Он никогда не повышал голос, но между тем и слуги, и придворные, и члены императорской семьи безошибочно улавливали в нем стальные нотки, как сигнал о надвигающейся буре.
— Я вынесу обсуждение вопроса на заседание кабинета министров, — продолжил его величество, обращаясь к Дьюле, и Генриху казалось, что он даже слышит скрип, с которым поворачивается массивная шея отца. — Не смею больше задерживать,
Епископ, наконец, поднялся. Высокий и тощий, затянутый в строгую черноту. Белел только воротник да крест на длинной цепочке: консерваторы от церкви не изменили старому Богу, но после эпидемии внесли коррективы в символику. Теперь вместо гвоздей ладони и стопы Спасителя калечило пламя.
«Огонь пришел Я низвести на землю, и как желал бы, чтобы он уже возгорелся…»
Генрих быстро облизал сухие губы и сцепил пальцы. Руки от запястья до локтя пронизало болезненной иглой, послышался короткий и сухой треск, словно рядом надвое переломили ветку.
Дьюла остановился напротив, держа под мышкой бордовую папку. Крылья носа шевелились, точно епископ принюхивался.
— Благословите, ваше высочество, — проговорил он, глядя на кронпринца и сквозь него. Пустота в глазах казалась бездонной и влажной. Дрожа от омерзения, Генрих быстро перекрестил воздух.
— Благодарю, — кротко ответил епископ и, уже взявшись за бронзовую ручку, заметил: — У вас сильно трясутся руки. Будет лучше, если вы станете вести более подобающий Спасителю образ жизни.
Затем выскользнул в искусственную белизну.
Генрих снова лизнул иссушенные губы. Противная слабость накатила внезапно, и он, боясь показаться дрожащим и жалким, тяжело опустился — почти упал, — в освободившееся кресло.
— Я не предлагал вам сесть, — сквозь мигренозную пульсацию послышался голос отца.
— Разумеется, — ответил Генрих, выправляя осанку. — Вы предложили его преосвященству.
— У нас был долгий и содержательный разговор, касающийся вас в том числе.
— Нисколько не сомневаюсь. И предпочел бы, чтобы разговор велся в моем присутствии, а не за моей спиной.

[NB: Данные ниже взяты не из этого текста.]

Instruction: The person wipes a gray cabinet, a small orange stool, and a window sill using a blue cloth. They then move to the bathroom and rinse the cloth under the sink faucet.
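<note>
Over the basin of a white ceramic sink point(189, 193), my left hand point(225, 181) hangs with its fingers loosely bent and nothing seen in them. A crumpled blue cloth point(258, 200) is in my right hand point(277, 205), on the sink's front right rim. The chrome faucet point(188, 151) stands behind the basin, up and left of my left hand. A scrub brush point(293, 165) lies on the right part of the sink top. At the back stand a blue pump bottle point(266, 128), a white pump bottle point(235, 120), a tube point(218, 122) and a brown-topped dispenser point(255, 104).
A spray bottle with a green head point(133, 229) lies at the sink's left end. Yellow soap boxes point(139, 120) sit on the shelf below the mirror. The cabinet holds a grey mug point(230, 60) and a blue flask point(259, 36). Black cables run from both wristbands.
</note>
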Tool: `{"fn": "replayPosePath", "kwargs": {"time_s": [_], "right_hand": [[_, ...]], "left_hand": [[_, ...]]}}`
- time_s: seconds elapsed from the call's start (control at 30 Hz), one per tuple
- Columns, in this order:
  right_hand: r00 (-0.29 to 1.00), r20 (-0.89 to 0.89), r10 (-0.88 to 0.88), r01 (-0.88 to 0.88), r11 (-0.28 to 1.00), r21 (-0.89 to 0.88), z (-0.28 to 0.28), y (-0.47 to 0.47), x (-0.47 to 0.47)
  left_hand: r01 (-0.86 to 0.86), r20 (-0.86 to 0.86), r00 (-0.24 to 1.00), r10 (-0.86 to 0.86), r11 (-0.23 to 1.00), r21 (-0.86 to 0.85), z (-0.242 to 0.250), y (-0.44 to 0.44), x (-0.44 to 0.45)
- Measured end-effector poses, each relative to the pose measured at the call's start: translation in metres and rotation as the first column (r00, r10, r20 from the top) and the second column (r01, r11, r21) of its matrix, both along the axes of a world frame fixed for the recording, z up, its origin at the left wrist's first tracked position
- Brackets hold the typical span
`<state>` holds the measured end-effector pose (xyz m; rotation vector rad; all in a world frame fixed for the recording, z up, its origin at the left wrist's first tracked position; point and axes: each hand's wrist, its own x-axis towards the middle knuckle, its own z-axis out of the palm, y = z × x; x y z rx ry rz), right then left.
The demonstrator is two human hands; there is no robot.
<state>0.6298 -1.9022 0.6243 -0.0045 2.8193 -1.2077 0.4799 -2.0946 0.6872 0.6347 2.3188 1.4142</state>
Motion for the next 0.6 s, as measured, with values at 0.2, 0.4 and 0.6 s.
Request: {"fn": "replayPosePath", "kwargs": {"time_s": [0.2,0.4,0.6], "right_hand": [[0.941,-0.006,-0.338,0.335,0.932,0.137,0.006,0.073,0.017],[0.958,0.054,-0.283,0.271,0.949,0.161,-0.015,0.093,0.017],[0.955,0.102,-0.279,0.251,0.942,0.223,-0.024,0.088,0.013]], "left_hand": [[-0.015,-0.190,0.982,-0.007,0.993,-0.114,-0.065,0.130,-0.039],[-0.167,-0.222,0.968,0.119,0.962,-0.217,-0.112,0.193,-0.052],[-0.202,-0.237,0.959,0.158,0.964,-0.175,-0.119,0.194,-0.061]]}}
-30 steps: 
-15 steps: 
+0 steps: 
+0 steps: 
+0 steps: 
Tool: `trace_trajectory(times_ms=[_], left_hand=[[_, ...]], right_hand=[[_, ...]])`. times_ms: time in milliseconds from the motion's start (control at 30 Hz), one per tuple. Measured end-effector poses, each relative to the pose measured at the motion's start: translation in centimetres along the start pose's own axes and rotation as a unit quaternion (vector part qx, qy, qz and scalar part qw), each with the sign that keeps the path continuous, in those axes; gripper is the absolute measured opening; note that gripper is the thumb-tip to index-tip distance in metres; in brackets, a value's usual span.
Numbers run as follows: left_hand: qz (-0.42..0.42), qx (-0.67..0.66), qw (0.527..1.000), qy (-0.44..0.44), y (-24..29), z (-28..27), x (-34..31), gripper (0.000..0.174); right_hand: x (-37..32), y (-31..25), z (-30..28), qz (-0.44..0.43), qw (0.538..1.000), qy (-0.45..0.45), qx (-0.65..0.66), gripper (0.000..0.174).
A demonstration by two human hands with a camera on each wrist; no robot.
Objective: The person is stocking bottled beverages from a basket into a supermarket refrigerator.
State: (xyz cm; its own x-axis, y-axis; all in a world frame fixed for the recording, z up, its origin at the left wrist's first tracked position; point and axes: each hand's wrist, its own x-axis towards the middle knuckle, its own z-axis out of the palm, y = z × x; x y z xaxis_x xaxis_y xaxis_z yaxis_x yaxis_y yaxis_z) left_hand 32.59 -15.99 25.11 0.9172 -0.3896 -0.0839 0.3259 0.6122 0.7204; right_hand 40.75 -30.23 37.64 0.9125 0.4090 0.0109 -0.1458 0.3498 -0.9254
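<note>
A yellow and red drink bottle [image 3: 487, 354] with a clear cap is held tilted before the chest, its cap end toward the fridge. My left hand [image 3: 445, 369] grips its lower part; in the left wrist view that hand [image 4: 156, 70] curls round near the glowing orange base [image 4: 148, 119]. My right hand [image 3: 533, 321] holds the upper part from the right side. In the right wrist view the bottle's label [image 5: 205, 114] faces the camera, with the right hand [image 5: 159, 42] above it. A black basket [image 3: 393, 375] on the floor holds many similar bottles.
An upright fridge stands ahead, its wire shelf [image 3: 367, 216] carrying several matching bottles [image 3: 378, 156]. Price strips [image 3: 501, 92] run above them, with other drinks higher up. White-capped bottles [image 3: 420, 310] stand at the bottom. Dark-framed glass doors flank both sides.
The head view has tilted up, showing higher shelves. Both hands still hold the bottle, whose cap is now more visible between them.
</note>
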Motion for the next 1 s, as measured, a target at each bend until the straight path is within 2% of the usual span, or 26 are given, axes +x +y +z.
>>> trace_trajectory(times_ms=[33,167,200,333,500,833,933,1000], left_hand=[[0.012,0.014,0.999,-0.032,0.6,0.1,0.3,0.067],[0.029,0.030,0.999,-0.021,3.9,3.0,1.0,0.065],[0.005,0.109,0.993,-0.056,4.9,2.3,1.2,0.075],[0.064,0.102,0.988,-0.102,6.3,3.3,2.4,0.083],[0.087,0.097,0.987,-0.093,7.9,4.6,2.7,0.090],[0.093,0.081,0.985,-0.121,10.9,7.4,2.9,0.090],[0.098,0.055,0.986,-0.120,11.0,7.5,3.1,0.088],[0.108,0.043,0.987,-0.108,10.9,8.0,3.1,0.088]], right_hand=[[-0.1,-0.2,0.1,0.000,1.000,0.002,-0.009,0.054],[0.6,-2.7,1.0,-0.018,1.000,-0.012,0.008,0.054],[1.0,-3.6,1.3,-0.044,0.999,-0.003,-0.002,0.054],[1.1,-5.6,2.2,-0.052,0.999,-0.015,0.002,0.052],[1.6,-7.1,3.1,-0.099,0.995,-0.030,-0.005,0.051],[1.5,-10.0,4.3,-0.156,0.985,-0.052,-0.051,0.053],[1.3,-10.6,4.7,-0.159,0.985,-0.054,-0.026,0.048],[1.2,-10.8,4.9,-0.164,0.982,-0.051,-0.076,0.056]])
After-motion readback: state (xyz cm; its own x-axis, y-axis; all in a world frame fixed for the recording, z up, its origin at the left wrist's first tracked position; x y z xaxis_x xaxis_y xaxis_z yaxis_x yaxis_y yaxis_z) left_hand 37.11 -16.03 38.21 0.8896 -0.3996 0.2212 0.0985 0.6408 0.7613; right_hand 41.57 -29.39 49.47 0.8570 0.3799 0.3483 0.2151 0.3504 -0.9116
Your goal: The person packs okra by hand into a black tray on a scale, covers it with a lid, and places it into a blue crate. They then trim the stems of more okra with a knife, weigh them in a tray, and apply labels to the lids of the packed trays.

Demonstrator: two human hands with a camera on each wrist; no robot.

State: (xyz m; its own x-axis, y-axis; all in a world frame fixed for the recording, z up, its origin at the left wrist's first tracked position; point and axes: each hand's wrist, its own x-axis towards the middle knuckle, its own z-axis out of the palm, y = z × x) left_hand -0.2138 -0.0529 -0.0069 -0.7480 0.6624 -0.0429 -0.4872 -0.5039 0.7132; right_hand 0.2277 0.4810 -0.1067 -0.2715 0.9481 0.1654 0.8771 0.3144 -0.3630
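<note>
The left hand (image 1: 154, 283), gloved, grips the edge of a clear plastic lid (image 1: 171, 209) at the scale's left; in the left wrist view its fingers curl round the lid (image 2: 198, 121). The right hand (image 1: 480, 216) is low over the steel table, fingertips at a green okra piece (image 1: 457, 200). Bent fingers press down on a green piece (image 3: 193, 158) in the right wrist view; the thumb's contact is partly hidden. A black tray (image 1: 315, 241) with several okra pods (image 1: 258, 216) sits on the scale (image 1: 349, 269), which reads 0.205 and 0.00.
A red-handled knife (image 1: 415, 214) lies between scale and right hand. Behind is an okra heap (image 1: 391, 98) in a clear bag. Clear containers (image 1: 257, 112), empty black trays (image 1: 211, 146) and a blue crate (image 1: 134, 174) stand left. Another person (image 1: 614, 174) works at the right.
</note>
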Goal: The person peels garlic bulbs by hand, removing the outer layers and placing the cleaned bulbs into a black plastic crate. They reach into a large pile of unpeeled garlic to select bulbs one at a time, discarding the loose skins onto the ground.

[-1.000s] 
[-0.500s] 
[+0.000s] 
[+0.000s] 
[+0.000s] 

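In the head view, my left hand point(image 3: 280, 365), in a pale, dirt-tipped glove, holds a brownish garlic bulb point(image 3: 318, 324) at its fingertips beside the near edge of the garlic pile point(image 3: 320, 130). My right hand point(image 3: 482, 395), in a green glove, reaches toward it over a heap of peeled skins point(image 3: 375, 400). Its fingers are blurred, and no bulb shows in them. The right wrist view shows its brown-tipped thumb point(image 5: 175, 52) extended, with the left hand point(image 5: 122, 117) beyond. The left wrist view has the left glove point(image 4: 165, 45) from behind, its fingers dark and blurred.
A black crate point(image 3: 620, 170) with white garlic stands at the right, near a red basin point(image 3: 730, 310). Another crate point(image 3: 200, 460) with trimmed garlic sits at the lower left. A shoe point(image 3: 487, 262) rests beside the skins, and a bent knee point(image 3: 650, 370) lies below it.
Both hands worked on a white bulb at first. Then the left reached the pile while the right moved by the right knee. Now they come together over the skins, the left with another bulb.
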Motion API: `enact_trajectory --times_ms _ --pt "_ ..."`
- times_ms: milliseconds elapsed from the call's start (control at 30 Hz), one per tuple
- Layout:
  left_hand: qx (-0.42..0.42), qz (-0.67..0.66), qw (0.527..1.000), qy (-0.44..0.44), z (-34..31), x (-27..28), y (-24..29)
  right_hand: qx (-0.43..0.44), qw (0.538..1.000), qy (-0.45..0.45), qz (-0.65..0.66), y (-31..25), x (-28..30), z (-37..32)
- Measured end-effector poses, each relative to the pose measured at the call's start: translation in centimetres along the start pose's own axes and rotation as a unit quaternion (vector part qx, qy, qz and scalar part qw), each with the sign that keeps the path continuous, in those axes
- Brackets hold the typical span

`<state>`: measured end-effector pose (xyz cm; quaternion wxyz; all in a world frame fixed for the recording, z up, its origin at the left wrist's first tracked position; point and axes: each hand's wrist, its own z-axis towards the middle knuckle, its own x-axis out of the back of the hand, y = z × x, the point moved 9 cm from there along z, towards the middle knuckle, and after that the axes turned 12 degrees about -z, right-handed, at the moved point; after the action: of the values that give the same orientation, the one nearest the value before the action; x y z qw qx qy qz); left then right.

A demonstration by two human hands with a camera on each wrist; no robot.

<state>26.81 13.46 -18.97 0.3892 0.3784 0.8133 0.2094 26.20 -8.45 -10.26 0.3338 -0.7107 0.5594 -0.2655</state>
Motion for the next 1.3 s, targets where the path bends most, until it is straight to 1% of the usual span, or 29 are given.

Их взгляды, наконец, скрестились.
У кайзера серые пронзительные глаза под тяжелыми веками, зачастую флегматично прикрытые, совсем не похожие на беспокойно живые глаза Генриха, унаследованные им от матери. Порой казалось, отец мстит за эту непохожесть: единственный сын и преемник Авьенского престола перенял не коренастую основательность гиперстеника, а тонкокостное телосложение императрицы. Портрет Марии Стефании Эттингенской — единственно овальный предмет в этом правильно-квадратном мирке — висел на противоположной стене, куда почти не падали солнечные лучи, и оттого сама императрица — загадочно-улыбчивая, воздушная, вся в блестках и атласе, — казалась волшебным видением из чужого и недостижимого мира.
Под сердцем заскреблась сосущая тоска, и Генрих отвел взгляд. Разлуки с матерью давались тяжелее, чем встречи с отцом. Еще одна изощренная пытка, к которой никак не привыкнуть.
— Я настаивал, — заговорил Генрих, глядя мимо его величества, на бронзовое пресс-папье в виде задремавшего льва, — и продолжаю настаивать, что закрытие больниц и школ для бедняков недопустимо. Просвещение — вот, что спасет Авьен. Нужно поощрять изобретателей и рабочих, вкладываться в науку и медицину, а не в изжившие себя дедовские суеверия.